Hello, I'm from the Internet, and I'd like to talk to you about backup

I don't mean to alarm anyone, but:

SOMETHING TERRIBLE IS GOING TO HAPPEN!

I don't know what, or where, or when, but I'm pretty sure it'll happen to you. For one of hundreds of possible reasons, you are going to lose an electronic document that is very important to you. Backup can be cheap and easy, and as a brief follow-up to my previous post here, I'd like to make sure you're doing something about it.

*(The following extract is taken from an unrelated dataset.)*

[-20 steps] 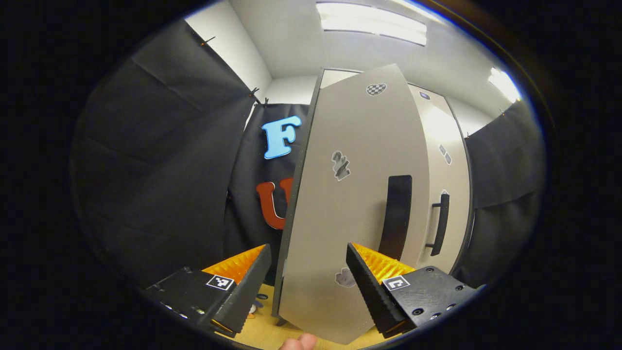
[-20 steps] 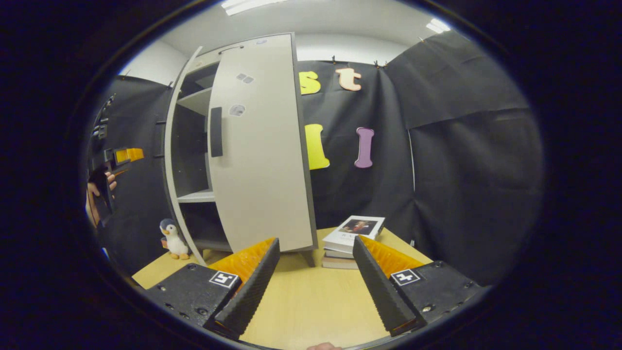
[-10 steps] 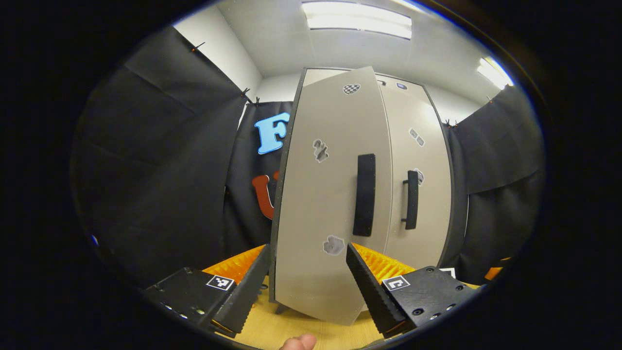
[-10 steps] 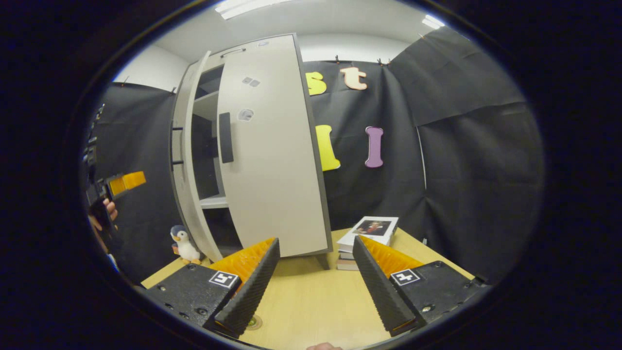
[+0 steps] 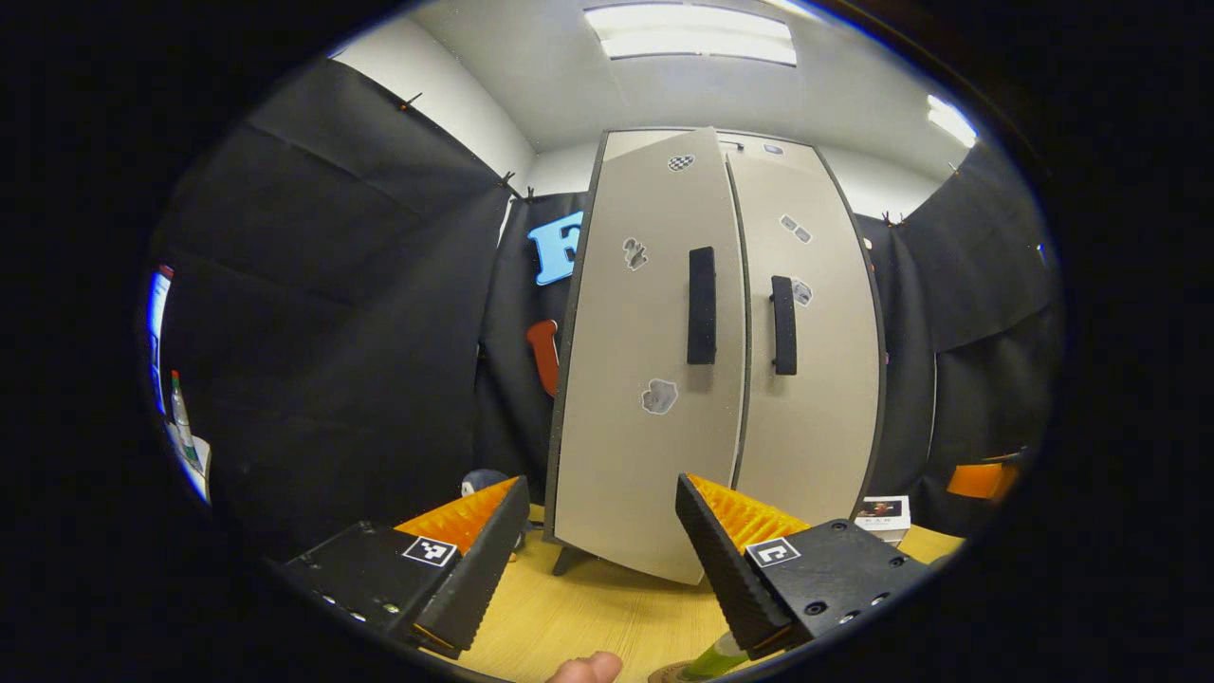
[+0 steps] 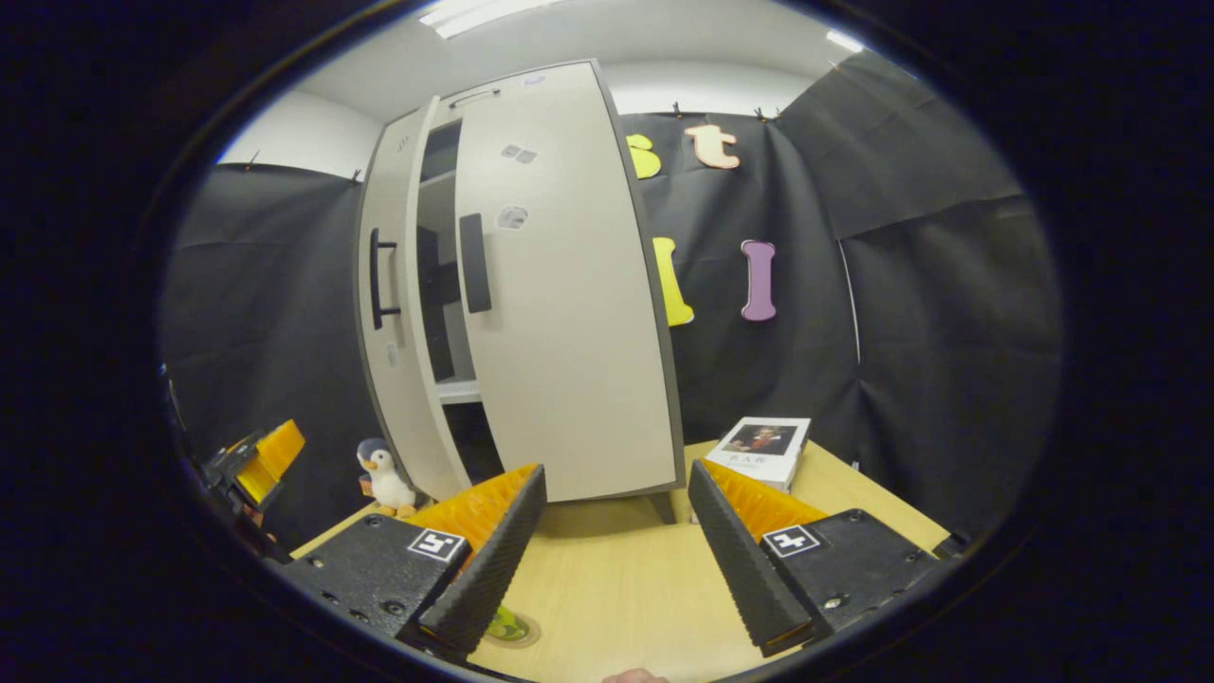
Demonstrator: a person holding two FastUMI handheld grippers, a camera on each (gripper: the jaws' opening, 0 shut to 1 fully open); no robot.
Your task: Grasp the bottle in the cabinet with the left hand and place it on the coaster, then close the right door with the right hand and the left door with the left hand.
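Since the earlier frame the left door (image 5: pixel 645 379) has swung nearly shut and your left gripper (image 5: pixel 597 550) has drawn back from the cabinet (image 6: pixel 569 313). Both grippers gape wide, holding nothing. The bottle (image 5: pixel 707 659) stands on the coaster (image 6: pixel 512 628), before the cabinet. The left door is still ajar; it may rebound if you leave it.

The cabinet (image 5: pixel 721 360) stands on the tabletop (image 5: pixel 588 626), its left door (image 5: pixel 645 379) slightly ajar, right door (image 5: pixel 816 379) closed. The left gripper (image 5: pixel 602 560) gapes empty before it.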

Computers get old and break down, houses burn down, online services like Flickr may irrevocably delete all your data on spurious grounds, with no warning, and sometimes you just happily and confidently [shift]+[delete] the wrong file. Here's what to do to make sure you can recover that information (usually):
  1. Compose on your computer, publish to the net - anything that's worth keeping should be composed and saved on your computer, outside the web browser, not typed straight into a web-site. If you've got lots of stuff online already with no copy on your computer, just grab the most important bits first, don't worry about downloading every last Tweet immediately.
  2. Make it easy for yourself - keep all the personal files, from all users on your computer, under a single directory. All modern operating-systems have this as a convention - use it! On Windows that directory is "C:\Documents and Settings", and on UNIX type systems like Mac and Linux it's "/home".
  3. Back it up, this weekend! Run, don't walk, to the computer store, buy a 500GB hard drive (or larger, if you really have more than 500GB of "personal" data), and a USB enclosure to put it in. At the moment that'll cost you well under AU$100 here in Australia, and probably significantly less in real-terms in places like the US. Don't bother with expensive pre-packaged external hard disks with "one touch backup" systems, all you want to do is plug it in, copy the entire contents of that personal directory to it (leave it running overnight if you've got a lot to back up), and then...
  4. Get it as far away from you as possible. Have a family member or close friend store it at their house, or at the very least, take it to work and leve it in a secure location there. If fire, flood, natural disasters or theives do away with your PC, you don't want your backup in the same house.
  5. Repeat every 6 months to a year. No need to buy a new hard-drive and enclosure each time, you can just erase and re-use them, though it would be best to have at-least two and alternate between them, so while you've got one in your house to make the backup, there's another one tucked away safely.
There's a lot more that could be said about more advanced backup strategies, but if you haven't got any backup at all, the above is probably the quickest, cheapest and easiest way to protect the bulk of your data, so when the metiorite hits your home you only lose, say, 6 months worth of data, rather than the whole lot.
So, what are you waiting for? Go do it. Now!